On Friday U.S. District Judge Susan Webber Wright cited viability, not a heartbeat, as the key factor in deciding if an abortion should be allowed and made it clear that only a doctor can make that determination. Via USA Today:
U.S. District Judge Susan Webber Wright last year had stopped enforcement of the law while she reviewed it, and on Friday she declared that it was unconstitutional. She cited previous court decisions that said abortions shouldn't be restricted until after a fetus reaches viability, which is typically at 22 to 24 weeks.
"The state presents no evidence that a fetus can live outside the mother's womb at twelve weeks," the judge wrote.
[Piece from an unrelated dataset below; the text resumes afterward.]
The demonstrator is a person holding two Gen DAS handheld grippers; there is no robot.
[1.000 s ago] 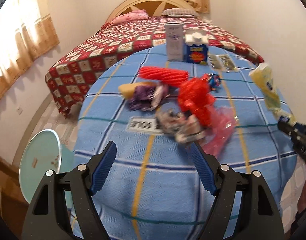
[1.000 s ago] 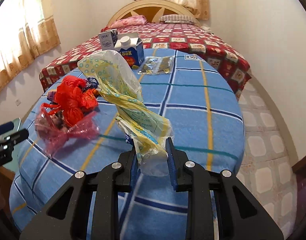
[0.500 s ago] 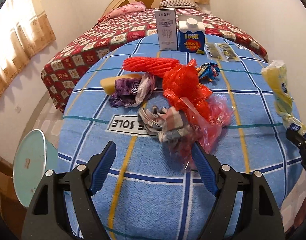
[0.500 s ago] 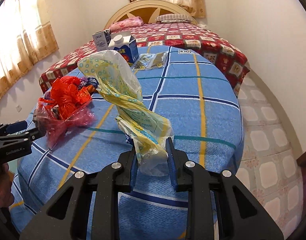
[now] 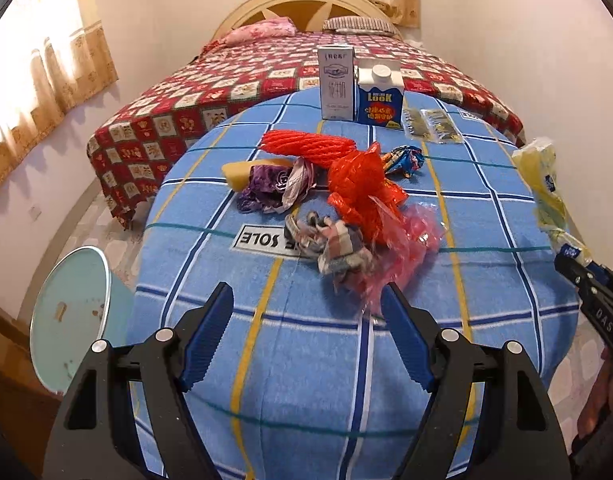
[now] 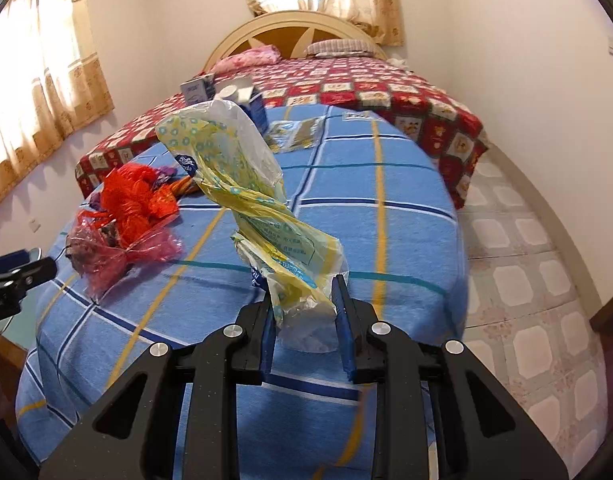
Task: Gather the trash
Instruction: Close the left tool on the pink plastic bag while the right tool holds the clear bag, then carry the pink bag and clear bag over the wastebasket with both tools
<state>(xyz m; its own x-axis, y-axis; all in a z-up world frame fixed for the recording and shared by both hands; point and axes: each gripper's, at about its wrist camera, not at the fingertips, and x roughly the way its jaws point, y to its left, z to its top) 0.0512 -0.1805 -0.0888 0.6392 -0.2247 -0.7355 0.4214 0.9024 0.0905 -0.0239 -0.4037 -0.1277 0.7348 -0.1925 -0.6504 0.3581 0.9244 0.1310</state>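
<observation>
Trash lies on a round table with a blue checked cloth (image 5: 306, 360): a red plastic bag (image 5: 362, 188), a pink clear bag (image 5: 402, 252), a crumpled checked wrapper (image 5: 334, 240), a purple wrapper (image 5: 266, 188), red foam netting (image 5: 306, 144) and a candy wrapper (image 5: 402, 160). My left gripper (image 5: 308, 320) is open and empty, just short of the checked wrapper. My right gripper (image 6: 304, 304) is shut on a yellow plastic bag (image 6: 242, 184), held above the table; the bag also shows in the left wrist view (image 5: 542, 176).
Two cartons (image 5: 358, 88) and clear sachets (image 5: 430, 124) stand at the table's far edge. A pale blue bin (image 5: 70, 320) stands on the floor left of the table. A bed with a red quilt (image 5: 226, 92) lies behind. Tiled floor (image 6: 526, 264) is to the right.
The left gripper has drawn back and lifted a little from the trash pile, still open. The right gripper has kept the yellow bag and shifted slightly.
</observation>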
By adopting a ban based on a fetal heartbeat, and not the ability to survive, the Arkansas Legislature had adopted the nation's toughest abortion law last March. Two weeks later, North Dakota lawmakers passed a bill restricting abortions at six weeks — or before some women would know they're pregnant. That law is on hold.
In her decision Friday, Wright said only a doctor could determine viability.
"The Supreme Court has … stressed that it is not the proper function of the legislature or the courts to place viability at a specific point in the gestation period," Wright wrote in the decision.
Of course because everything is always three steps forward and two steps back (or more like three steps forward and two steps still stuck in 1950), Wright did not strike down the portion of the law that requires doctors to check for a heartbeat.
Wright's ruling back-ups what Gov. Mike Beebe predicted would happen when he vetoed the bill. But, in a move not seen since the Reconstruction, Republicans in the Statehouse were like "WHATEVER, DUDE" and overrode his decision with a majority vote.
"Today's decision was not a surprise," said Aaron Sadler, a spokesperson for the state attorney general's office.